Why it matters: These routine but consequential administrative actions set maintenance responsibility, authorize construction contracts, establish accounting for a public‑works commission grant and adjust traffic speeds on county roads; together they shape near‑term construction schedules and maintenance responsibilities.
Rob Riley, chief deputy engineer, presented multiple items. He told commissioners that a petition was received to add the drainage system for the Porsche development—“a 19 unit condominium development at the corner of Old State Road and Orange Road”—to the county drainage maintenance program and recommended approval. The board approved that action (Resolution 25-737) by voice vote.
The board awarded contracts to G and G Enterprises Complete Excavating Services LLC for two watershed drainage improvement projects: the Franklin Watershed project (GNG bid just under the engineer’s estimate, construction to begin this fall with estimated completion in December) and the Rybov Number 620 Watershed project in Kingston Township (completion scheduled for May 2026). The board approved these contract awards by unanimous voice votes.
Commissioners also established a new organizational key to receive an Ohio Public Works Commission grant for a proposed roundabout at Hyatts Road and South Section Line Road (Resolution 25-740), approved an owner’s agreement for the Honey Grove subdivision in the North Star area (54 single‑family lots; Resolution 25-741), and approved right‑of‑way permit summary sheets for utility installations (Resolution 25-742). The board accepted public streets and stormwater improvements for Clarkshaw Reserve in Liberty Township and authorized returning the construction bond for that project (Resolution 25-745).

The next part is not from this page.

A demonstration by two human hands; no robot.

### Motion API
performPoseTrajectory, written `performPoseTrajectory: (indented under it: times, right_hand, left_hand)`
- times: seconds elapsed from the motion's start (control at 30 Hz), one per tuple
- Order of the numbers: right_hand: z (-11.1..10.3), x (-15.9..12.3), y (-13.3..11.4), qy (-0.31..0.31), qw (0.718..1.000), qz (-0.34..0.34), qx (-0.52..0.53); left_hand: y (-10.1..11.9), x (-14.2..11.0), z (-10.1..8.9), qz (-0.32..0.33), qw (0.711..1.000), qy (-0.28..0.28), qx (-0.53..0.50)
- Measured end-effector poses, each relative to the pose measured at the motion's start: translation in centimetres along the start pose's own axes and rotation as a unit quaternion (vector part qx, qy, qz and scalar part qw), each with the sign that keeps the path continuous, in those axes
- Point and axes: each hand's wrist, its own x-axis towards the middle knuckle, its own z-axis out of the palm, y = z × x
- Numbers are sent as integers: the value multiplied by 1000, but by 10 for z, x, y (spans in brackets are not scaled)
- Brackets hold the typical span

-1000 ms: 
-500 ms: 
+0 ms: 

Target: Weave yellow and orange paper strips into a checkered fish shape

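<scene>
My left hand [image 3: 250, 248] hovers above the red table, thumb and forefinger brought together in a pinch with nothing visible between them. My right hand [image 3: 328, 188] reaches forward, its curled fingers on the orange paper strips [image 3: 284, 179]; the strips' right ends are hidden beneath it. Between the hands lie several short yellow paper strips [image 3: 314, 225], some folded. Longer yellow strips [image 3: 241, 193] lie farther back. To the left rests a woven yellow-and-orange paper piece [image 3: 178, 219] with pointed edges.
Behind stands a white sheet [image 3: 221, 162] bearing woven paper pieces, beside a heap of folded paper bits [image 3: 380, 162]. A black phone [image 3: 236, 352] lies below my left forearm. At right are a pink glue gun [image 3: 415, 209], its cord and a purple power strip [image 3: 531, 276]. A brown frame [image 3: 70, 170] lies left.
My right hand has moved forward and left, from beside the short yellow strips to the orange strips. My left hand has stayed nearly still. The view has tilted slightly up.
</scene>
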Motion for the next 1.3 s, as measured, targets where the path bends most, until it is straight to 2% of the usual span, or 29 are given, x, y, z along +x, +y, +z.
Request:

On traffic control, Riley said the county completed speed‑zone studies on two routes. He recommended forwarding the study for Home Road (County Road 124, between Route 315 and Route 23) to the Ohio Department of Transportation (ODOT) with a requested posted speed limit of 50 mph instead of the current unposted default of 55 mph (Resolution 25-743). A similar study for Sunbury Road (County Road 30) from Harlem Road to the village of Galena recommended a 50 mph posting; the board approved sending the Sunbury Road study to ODOT (Resolution 25-744).
All motions presented by Riley and the county engineering office were approved by unanimous voice vote.
Ending: Work on approved projects will proceed under county contract administration; specific construction timetables and engineering schedules noted by the engineering office will govern start and completion dates for each project.